3 years on from https://www.lesswrong.com/posts/B5auLtDfQrvwEkw4Q/we-haven-t-uploaded-worms?commentId=Qx5DadETdK8NrtA9S.
Has any progress been made since?
These sort of things seem to happen slowly, then suddenly — very little progress for a long time, then a breakthrough unlocks big jumps in progress.
Uploading an animal, even one as simple as c. elegans would be very impressive. Unfortunately, we're not there yet. What the people working on Open Worm have done instead is to build a working robot based on the c. elegans and show that it can do some things that the worm can do.
The c. elegans nematode has only 302 neurons, and each nematode has the same fixed pattern. We've known this pattern, or connectome, since 1986. [1] In a simple model, each neuron has a threshold and will fire if the weighted sum of its inputs is greater than that threshold. Which means knowing the connections isn't enough: we also need to know the weights and thresholds. Unfortunately, we haven't figured out a way to read these values off of real worms. Suzuki et. al. (2005) [2] ran a genetic algorithm to learn values for these parameters that would give a somewhat realistic worm and showed various wormlike behaviors in software. The recent stories about the Open Worm project have been for them doing something similar in hardware. [3]
To see why this isn't enough, consider that nematodes are capable of learning. Sasakura and Mori (2013) [5] provide a reasonable overview. For example, nematodes can learn that a certain temperature indicates food, and then seek out that temperature. They don't do this by growing new neurons or connections, they have to be updating their connection weights. All the existing worm simulations treat weights as fixed, which means they can't learn. They also don't read weights off of any individual worm, which means we can't talk about any specific worm as being uploaded.

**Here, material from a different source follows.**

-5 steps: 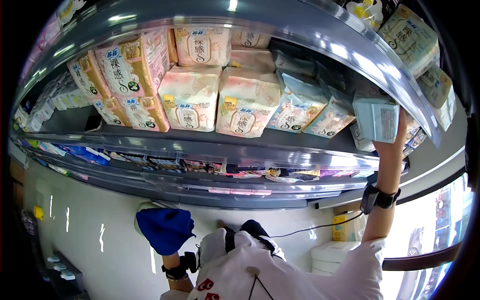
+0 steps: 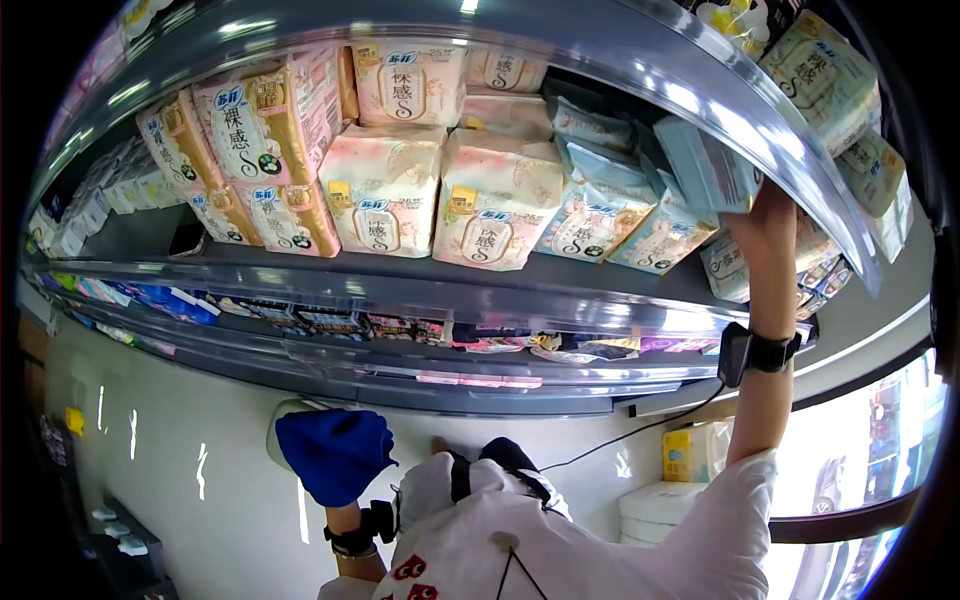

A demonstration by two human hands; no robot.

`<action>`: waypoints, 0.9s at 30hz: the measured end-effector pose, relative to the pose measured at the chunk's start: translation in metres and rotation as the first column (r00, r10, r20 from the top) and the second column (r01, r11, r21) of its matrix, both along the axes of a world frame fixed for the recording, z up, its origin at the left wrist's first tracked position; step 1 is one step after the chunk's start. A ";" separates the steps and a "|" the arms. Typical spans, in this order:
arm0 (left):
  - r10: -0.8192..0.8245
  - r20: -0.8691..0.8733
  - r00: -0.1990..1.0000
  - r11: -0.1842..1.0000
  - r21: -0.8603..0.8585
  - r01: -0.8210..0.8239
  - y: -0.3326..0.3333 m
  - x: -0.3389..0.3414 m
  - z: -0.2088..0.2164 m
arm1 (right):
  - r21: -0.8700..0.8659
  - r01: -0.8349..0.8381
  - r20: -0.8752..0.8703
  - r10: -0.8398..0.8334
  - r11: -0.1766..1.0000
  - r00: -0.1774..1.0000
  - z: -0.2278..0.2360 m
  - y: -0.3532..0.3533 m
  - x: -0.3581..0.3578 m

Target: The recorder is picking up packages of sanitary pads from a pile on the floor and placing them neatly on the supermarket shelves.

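At the right end of the upper shelf, my right hand (image 2: 768,222) is closed round a light blue pack of sanitary pads (image 2: 700,160), tilted and raised above its neighbours. Just left of it stand blue packs of pads (image 2: 598,205) in a row. A pale pack (image 2: 724,268) lies below my right hand. Low on the left, a blue cloth (image 2: 335,455) hangs over my left hand, whose fingers are hidden; only the left wrist (image 2: 343,520) shows beneath it. Behind the cloth a pale, rounded thing (image 2: 284,440) shows in part; its kind cannot be made out.
Cream-pink packs (image 2: 495,200) and gold-edged packs (image 2: 250,130) fill the shelf further left. A clear shelf-front strip (image 2: 745,95) curves close above my right hand. Lower shelves (image 2: 430,375) hold more packages. A black cable (image 2: 630,435) runs from my right wrist; white boxes (image 2: 655,510) stand on the floor.
My right hand has lifted the light blue pack up and to the left, deeper over the shelf, tilting it. The left hand and blue cloth stay nearly in place.
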State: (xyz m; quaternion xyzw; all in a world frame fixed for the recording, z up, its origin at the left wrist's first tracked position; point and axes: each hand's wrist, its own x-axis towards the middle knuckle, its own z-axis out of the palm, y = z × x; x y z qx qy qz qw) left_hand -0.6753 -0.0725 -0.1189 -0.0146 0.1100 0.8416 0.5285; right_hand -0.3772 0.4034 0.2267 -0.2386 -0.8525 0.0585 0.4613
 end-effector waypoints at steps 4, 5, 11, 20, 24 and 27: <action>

If this doesn't count as uploading a worm, however, what would? Consider an experiment where someone trains one group of worms to respond to stimulus one way and another group to respond the other way. Both groups are then scanned and simulated on the computer. If the simulated worms responded to simulated stimulus the same way their physical versions had, that would be good progress. Additionally you would want to demonstrate that similar learning was possible in the simulated environment.
(In a 2011 post on what progress with nematodes might tell us about uploading humans I looked at some of this research before. Since then not much has changed with nematode simulation. Moore's law looks to be doing much worse in 2014 than it did in 2011, however, which makes the prospects for whole brain emulation substantially worse.)
I also posted this on my blog.
[1] The Structure of the Nervous System of the Nematode Caenorhabditis elegans, White et. al. (1986).
[2] A Model of Motor Control of the Nematode C. Elegans With Neuronal Circuits, Suzuki et. al. (2005).
[3] It looks like instead of learning weights Busbice just set them all to +1 (excitatory) and -1 (inhibitory). It's not clear to me how they knew which connections were which; my best guess is that they're using the "what happens to work" details from [2]. Their full writeup is [4].
[4] The Robotic Worm, Busbice (2014).
[5] Behavioral Plasticity, Learning, and Memory in C. Elegans, Sasakura and Mori (2013).